In the beginning, my mom walked to school with me.  By “in the beginning” I don’t know if I mean my whole kindergarten year, or just the first time or two; my mom was an independent woman and she expected me to be an independent woman, too.  Of course, I was only five years old at the time—but, hey.

The thing I am remembering is the first time I took that walk by myself.  I imagine mom crossed the first street with me. Put my little feet on that first long sidewalk, turned my face schoolward and said, “See ya!!”  I don’t remember how far I got.  About a block, maybe.  Or half a block.  But at one point, I succumbed to terror and sentiment, the great indefinable size of the world and my own solitary smallness.  I stopped, burst into tears, spun on my heel and began to run back the way I’d come.  Ended up with my face buried in the dress of a total stranger, a girl maybe fourth grade or fifth.  And there I adheared..

I still don’t know who she was, but I love her.  She calmed me down, took my hand and walked me the rest of the way to school.  What a woman she was.

I am remembering this, I think, because last night I did a thing very much  like walking to school alone for the first time: I published my own book.  Just me as publisher, I released my new book to the world through Amazon’s Kindle shop.  And I was just as terrified doing that as I was–frozen in the middle of a sidewalk in LA a hundred years ago.

I’ve been published lots before.  By companies.  Companies with money and cover artists and editors all working on the book and validating it and pruning it along the way.  I had to believe, even in my fits of artistic-minded collapse of self-confidence, that the book was worth taking up room on the planet—because they were willing to put money behind it.  And they wouldn’t have done that out of any sense of altruism.

But this time, it’s just me.

And I am terrified.

What if the books stinks?  How will I know till it’s too late?  And if the book is good, how will anybody even know it’s out there?  THIS IS SCARY.

And I miss Rosemary.  Do you hear me girl?  I MISS YOU.
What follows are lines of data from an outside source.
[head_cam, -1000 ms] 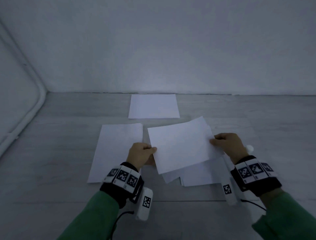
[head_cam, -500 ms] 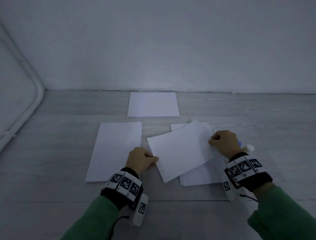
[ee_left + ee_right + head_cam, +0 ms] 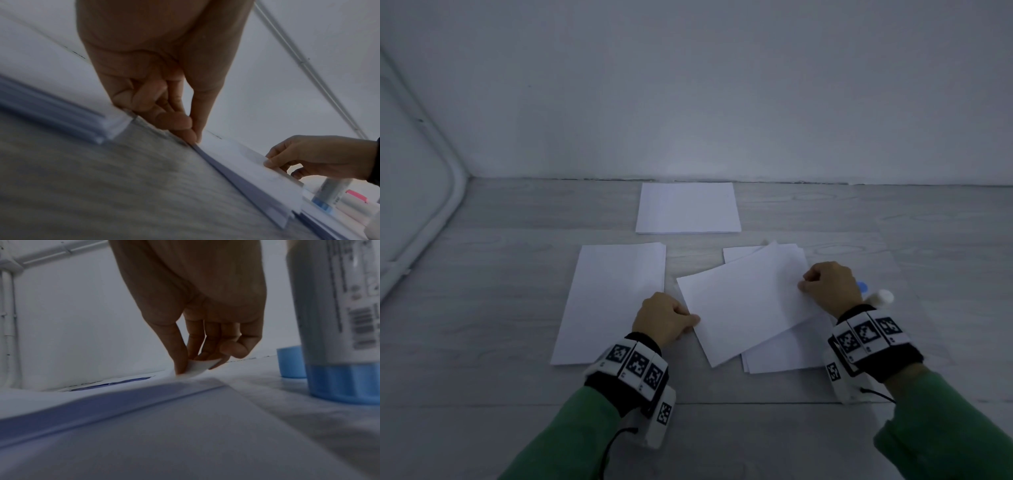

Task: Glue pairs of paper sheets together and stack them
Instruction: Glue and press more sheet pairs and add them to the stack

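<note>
A white paper sheet [image 3: 743, 305] lies tilted, low over a small pile of sheets [image 3: 787, 353] at centre right of the floor. My left hand [image 3: 688, 320] pinches the sheet's near left corner [image 3: 195, 139] between thumb and forefinger. My right hand [image 3: 804, 286] pinches its right edge [image 3: 197, 366], which curls up between thumb and fingers. A glue stick [image 3: 339, 321] with a blue base stands just right of that hand, its blue cap [image 3: 291, 361] behind it; in the head view the wrist hides most of the glue stick [image 3: 881, 297].
A second pile of white sheets [image 3: 613, 301] lies to the left of my left hand. A third stack [image 3: 688, 209] lies further back near the wall. A white pipe [image 3: 431, 222] runs along the left wall. The grey wooden floor [image 3: 482, 342] surrounds the piles.
Both hands have lowered the tilted sheet toward the pile on the right and shifted it slightly right. Both still pinch it.
</note>
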`<act>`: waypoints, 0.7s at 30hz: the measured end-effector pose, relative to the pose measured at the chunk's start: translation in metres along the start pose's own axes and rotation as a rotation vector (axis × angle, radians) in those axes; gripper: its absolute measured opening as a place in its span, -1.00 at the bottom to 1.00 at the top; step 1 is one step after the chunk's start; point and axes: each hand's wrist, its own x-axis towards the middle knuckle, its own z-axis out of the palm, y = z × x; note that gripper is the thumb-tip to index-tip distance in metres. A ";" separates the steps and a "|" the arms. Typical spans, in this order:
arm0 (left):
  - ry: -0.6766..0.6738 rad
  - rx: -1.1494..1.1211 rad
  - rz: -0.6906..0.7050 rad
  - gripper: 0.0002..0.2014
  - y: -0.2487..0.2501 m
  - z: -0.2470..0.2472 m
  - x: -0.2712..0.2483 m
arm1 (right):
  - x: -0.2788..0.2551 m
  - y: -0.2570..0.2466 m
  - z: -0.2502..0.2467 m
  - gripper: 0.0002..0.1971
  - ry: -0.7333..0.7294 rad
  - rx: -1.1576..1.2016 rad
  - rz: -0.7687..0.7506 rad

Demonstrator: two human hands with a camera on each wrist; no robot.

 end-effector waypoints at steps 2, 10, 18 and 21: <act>-0.002 0.013 0.002 -0.79 0.000 0.000 0.001 | 0.000 0.000 0.001 -0.93 -0.003 -0.013 0.002; -0.021 0.092 0.035 -0.75 0.001 0.001 0.006 | 0.001 -0.004 0.004 -0.88 -0.058 -0.125 0.035; 0.084 0.411 0.250 -0.66 0.017 -0.005 0.000 | -0.009 -0.018 0.004 -0.31 0.015 -0.344 -0.422; -0.063 0.579 0.436 -0.21 0.031 0.009 0.004 | -0.016 -0.031 0.009 -0.18 -0.280 -0.423 -0.681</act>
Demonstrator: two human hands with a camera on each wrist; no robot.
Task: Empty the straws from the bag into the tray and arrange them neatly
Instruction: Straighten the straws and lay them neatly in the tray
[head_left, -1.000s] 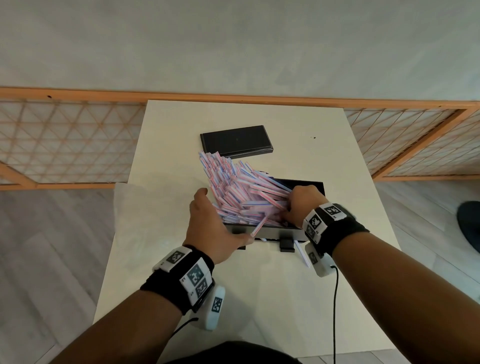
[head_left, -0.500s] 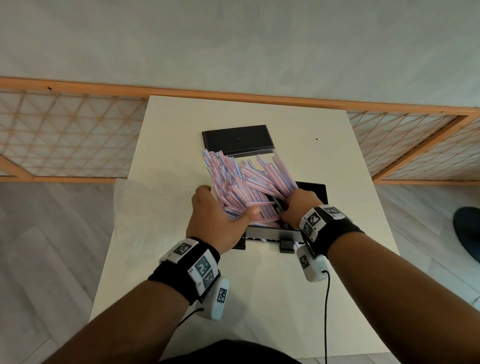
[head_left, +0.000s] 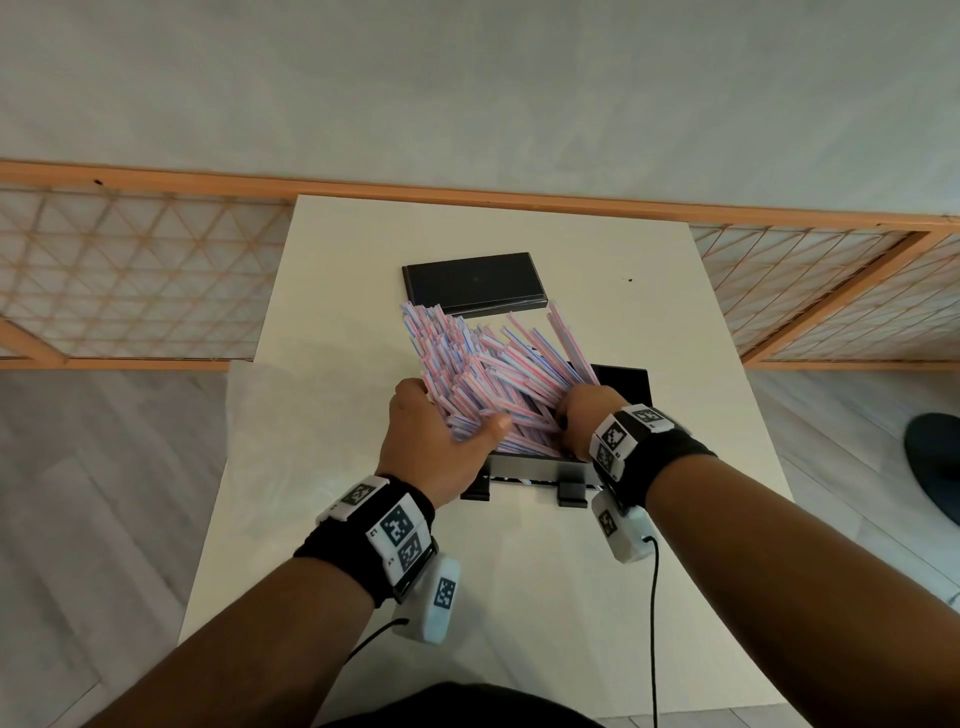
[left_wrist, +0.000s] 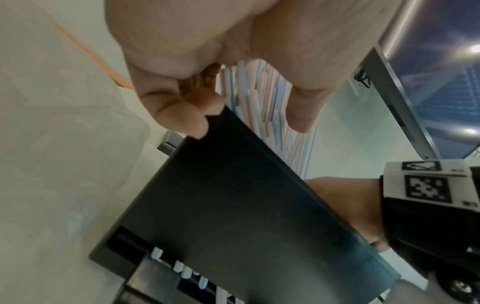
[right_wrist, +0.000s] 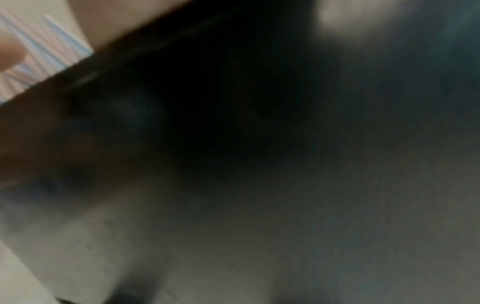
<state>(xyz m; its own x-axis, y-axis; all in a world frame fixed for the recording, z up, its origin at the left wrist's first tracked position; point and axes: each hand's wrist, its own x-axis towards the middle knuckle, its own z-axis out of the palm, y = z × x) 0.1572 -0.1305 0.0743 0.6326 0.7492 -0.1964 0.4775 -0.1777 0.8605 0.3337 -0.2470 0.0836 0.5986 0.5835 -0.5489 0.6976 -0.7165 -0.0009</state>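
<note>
A thick bundle of pink, blue and white striped straws (head_left: 488, 374) stands fanned out and tilted away from me over the black tray (head_left: 626, 387). My left hand (head_left: 441, 431) grips the bundle's near left side, thumb laid across the lower ends. My right hand (head_left: 582, 415) holds the right side, fingers curled down into the straws and hidden. In the left wrist view the left hand's fingers (left_wrist: 182, 117) sit at the tray's wall (left_wrist: 233, 205) with straws (left_wrist: 262, 96) behind them. The right wrist view is dark and blurred, with straws (right_wrist: 39, 57) in its top left corner.
A flat black lid (head_left: 472, 283) lies on the white table (head_left: 519, 597) just beyond the straws. A clear plastic bag (head_left: 301, 410) lies over the table's left edge. Wooden lattice screens (head_left: 130, 280) stand behind on both sides. A few straw ends show in the tray's front slot (left_wrist: 182, 271).
The hands closed in on the straws from both sides. The bundle went from a low leftward sprawl to a tighter, more upright fan, and the left thumb moved onto it.
</note>
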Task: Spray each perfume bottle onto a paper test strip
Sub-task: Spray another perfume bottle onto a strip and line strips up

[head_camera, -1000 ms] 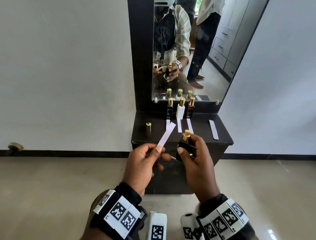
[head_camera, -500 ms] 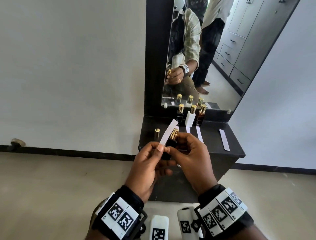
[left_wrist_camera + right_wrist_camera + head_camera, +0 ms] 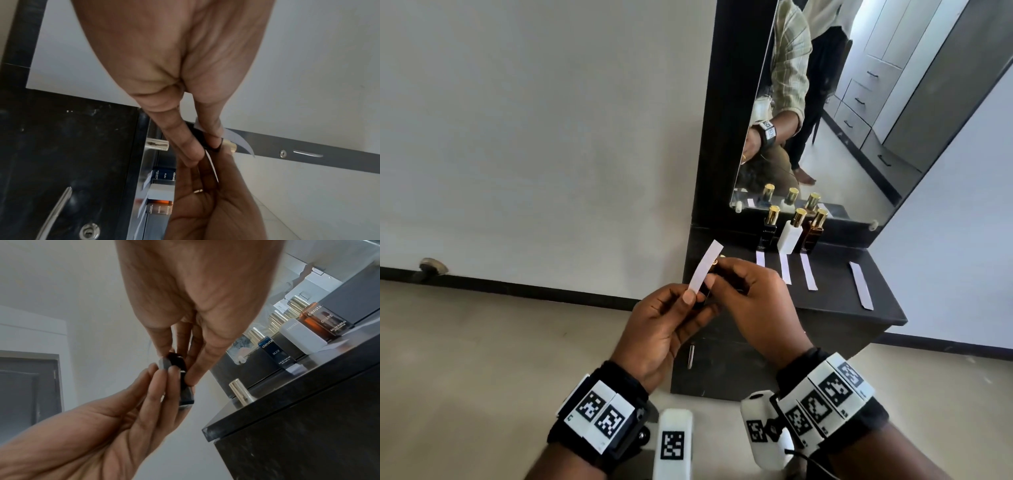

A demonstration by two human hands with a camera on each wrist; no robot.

My first editor was a wonderful, very proper English gentleman, George Bickersraff.  He told me that in England, the philosophy of publishers had little to do with story editing.  Copy editing, yes—grammar, spelling, punctuation—that kind of thing.  But publishers there believed (at least, they did then) that the story belonged to the author—and they did not prune.  For the good or the bad, the author was in charge of her own content.  Reading Rowling, I suspect that this is still the way things go there.

But I have owed so much to the wisdom of George and Tonya and my Rosemary; hanging myself out there like this is—difficult.

I have stopped in the sidewalk several times in the last year.  But there have always been solid angels behind me to catch me when I spin to run.  Some of them simply love me into turning around.  Rachel, my kids, Melissa Proffitt, Guy—and so many others.  Some actually took me by the hand and walked me the rest of the way, like Laura and Tracey, without whom I would have left this manuscript and my confidence to languish in gray limbo.  And without whom I would never have had the courage to attempt to unravel the very arcane path to this Kindle thing.  They are magicians.

And Chaz—who held my hand last night.  Well, not really,  She sat in my chair and filled in all the blanks at Amazon while I stood behind her, afraid to watch.

It’s such a weird thing—being driven to tell stories, and then having the utter chutzpah to expect that anybody on the planet might—or even should be expected to read the things.

But there you are.  And so I make the announcement—formally, with hope and trepidation:

Kristen D. Randle

Award winning author

Holder of the California Young Readers’ Medal

has just published her new book:

The Gardener

available here and Kindle-ready.

Please come.  Please read.  I hope you enjoy it.

 

 

Gahhh!!!  My hands are just shaking.